Sam: Finding New Relationships

After his mother’s death, Sam began spending more time with his peers. When he drank, he could “cut loose” and people thought he was funny; however, he also remembers getting depressed after drinking episodes. He has struggled in his relationships with women. Similar to his mother, his ex-wife, one of eight children, did not get the attention she needed when growing up. He observed, “She was kind of like my mom.” He was married for 20 years and has been divorced for 13 years.

I found that the women I’ve been attracted to are the ones that I realize I want them to take care of me. Some of my biggest relationships have been with women who I think their style is to mother and nurture.

Sam is currently engaged and views this relationship as a good one.

I think while I was dating a lot, I was pretty quick to give up on a relationship. I didn’t want to risk being hurt easily. Because then when I would go all in, and at least for two relationships I was all in, then it wasn’t going to be what they wanted. I remember after one, I had to spend a year concentrating on breathing in and breathing out.
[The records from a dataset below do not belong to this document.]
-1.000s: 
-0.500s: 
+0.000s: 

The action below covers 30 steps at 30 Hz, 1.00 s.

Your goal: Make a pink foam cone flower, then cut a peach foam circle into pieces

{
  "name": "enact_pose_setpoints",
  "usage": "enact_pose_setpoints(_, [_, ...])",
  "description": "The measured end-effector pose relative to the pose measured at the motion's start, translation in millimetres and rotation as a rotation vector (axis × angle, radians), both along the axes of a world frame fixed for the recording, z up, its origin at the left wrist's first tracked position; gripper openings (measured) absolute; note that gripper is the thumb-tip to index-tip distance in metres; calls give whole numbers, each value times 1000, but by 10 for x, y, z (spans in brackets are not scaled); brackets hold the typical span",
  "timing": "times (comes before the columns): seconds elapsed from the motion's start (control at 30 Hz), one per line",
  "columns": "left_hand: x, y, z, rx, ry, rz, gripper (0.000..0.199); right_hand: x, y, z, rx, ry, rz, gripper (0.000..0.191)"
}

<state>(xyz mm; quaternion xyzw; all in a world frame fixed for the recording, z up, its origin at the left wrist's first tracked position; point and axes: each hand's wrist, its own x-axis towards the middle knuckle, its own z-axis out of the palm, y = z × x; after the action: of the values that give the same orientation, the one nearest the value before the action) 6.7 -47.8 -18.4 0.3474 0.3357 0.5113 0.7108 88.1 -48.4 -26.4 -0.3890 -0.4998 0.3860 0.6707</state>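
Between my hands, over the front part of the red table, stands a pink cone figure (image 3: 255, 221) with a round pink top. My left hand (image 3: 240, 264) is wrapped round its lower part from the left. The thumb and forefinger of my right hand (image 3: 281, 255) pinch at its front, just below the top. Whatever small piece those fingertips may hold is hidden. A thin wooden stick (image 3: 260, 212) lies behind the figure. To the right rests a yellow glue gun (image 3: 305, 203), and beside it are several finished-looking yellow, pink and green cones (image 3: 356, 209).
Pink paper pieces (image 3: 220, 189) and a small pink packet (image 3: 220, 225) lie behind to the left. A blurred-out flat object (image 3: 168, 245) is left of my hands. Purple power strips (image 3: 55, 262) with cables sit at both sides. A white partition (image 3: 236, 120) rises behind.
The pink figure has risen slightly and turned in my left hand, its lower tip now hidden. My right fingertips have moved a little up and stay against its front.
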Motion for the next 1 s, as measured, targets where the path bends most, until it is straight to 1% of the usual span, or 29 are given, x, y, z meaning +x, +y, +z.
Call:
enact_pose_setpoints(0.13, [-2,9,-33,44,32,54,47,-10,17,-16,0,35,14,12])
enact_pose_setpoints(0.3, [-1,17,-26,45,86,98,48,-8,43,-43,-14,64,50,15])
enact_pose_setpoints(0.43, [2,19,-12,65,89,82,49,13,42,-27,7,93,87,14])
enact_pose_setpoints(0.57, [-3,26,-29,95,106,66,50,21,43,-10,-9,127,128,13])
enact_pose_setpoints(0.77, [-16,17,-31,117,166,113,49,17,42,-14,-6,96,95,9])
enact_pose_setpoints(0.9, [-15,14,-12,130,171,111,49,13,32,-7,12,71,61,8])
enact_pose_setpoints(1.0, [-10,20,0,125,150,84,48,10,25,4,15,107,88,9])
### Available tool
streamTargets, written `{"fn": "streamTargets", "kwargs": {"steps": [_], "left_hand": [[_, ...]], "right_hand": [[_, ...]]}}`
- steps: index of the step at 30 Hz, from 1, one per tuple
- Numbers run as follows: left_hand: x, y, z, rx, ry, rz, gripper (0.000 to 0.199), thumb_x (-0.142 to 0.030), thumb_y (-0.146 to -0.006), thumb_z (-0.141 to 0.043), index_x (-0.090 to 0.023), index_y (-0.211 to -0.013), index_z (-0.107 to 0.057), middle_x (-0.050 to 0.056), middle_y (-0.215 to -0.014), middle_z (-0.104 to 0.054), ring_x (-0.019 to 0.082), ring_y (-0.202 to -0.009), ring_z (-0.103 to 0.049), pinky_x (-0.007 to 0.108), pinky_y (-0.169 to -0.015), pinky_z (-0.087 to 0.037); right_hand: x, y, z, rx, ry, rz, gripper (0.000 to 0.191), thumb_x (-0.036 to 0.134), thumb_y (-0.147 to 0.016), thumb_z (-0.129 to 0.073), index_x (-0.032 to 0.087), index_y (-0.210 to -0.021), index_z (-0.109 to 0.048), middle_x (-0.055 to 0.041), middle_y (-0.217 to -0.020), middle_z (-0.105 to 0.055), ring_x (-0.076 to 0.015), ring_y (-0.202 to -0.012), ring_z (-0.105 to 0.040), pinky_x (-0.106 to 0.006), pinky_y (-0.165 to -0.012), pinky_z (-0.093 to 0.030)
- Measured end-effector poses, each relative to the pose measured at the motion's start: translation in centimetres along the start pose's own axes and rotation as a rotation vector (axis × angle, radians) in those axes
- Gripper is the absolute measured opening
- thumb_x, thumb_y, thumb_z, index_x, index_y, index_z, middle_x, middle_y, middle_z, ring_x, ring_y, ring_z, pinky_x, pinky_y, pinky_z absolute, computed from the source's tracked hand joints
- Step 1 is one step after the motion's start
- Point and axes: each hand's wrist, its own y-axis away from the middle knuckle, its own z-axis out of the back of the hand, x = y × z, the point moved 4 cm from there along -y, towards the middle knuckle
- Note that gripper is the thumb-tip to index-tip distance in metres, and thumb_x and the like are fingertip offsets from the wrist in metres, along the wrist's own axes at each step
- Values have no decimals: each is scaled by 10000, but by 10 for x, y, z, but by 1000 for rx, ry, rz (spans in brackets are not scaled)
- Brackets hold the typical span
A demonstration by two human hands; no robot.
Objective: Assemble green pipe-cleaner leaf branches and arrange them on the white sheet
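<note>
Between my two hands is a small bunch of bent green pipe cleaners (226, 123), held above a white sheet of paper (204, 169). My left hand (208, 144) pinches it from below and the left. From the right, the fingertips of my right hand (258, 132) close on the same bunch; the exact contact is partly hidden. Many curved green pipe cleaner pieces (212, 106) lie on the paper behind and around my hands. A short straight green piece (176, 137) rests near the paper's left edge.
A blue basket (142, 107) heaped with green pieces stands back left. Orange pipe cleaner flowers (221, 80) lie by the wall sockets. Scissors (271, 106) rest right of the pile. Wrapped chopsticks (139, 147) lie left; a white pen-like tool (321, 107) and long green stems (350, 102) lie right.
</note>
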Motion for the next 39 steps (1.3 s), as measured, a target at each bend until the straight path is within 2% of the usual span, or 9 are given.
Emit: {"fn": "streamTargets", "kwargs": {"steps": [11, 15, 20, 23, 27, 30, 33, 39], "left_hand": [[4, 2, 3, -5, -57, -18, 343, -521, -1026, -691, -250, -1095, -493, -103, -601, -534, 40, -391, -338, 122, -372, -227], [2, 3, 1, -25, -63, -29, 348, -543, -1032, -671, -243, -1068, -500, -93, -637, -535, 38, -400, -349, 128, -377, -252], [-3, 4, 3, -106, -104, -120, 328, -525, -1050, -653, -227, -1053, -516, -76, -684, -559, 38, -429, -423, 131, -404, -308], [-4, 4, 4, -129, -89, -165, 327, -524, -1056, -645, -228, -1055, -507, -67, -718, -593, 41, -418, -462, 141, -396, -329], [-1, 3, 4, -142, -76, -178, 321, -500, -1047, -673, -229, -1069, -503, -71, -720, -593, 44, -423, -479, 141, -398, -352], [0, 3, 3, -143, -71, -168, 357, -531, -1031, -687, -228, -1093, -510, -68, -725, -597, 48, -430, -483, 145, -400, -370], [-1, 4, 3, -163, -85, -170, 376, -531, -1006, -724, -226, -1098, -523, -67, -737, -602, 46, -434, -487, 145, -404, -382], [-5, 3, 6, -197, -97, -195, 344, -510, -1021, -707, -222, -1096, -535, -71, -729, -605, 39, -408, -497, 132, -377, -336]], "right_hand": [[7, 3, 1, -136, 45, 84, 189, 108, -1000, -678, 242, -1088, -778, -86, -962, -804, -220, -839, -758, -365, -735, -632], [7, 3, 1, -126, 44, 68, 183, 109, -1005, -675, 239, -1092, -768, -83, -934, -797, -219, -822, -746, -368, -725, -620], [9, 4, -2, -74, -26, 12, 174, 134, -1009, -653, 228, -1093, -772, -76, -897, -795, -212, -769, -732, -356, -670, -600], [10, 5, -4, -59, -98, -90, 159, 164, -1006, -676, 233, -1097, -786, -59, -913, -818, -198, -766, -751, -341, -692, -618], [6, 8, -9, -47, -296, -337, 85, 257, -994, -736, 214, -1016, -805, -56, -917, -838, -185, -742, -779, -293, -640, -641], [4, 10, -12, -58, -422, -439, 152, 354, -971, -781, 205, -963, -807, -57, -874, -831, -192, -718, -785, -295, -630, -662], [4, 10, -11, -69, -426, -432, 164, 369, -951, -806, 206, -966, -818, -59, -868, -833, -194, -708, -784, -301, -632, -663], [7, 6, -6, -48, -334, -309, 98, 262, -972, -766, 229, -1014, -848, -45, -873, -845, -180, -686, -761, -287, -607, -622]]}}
His daughter’s ups and downs have contributed to his stress. She has been in jail, made a suicide attempt, and was hospitalized for chemical dependency and symptoms of mental illness. Sam reflected, “I think I’ve lost some spark. I can still go through every emotion, but I can’t keep doing it the 1001st time. It slowly wears you out. I guess what I’d say is life has worn me out some.”

Although Sam feels comfortable talking with his coworkers who all work in mental health, his communication is more superficial with people he does not know well.

I’m careful. When you’re careful you’re not as vulnerable. When I found out my ex-wife was having an affair, the day I opened up the garage door and found mom, the day I broke down my daughter’s bedroom door and she’s passed out and needed 40 stitches. Those things take a chunk out of you. That started with mom’s mental health dramatics, talking her off the ladder in the garage. Looking at that hole in the cement basin. Hiding the pills. That’s why I lost a lot of my spark for life as a child.

Although he sees himself as being cautious about“going all-in,” Sam has learned he can experience joy in his relationships. He views himself as nurturing and a caretaker. For fun, he gives out May baskets to important people in his life. One of Sam’s coworkers told him, “Sam, you’re such a giver.” He looks for opportunities to be affirming of others. His motto is “take the opportunity to say something or do something right for others.”

He is especially excited about his new grandson, born two weeks after his dad’s funeral. For a short time, his daughter, Tammy, and grandson are living with him. Tammy, who a year ago was in jail, has now stepped up to the responsibility of caring for her son. Sam’s ex-wife is also helping out with the new baby. He commented, “This is the best month she’s [his daughter] ever had.” Tammy will be moving soon to return to her job; Sam and his ex-wife plan to provide financial support for child care if needed.

It’s very refreshing. It used to be for a couple of years, I’d ask her to text me every morning so I could know that she’s not dead. It was like my mother. Now when she’s gone with her mother or visiting friends, I ask her to text a picture of the baby.

Sam will be purchasing a new home in a nearby town with his fiancé. He feels blessed with opportunities. He shares life insights with his son and daughter. He knows himself and has done a lot of thinking about his life experiences. Sam embraces his life’s work as a nurturing, caring, and a kind social worker; has developed healthy personal relationships; and has self-awareness of what level of responsibility makes sense for him.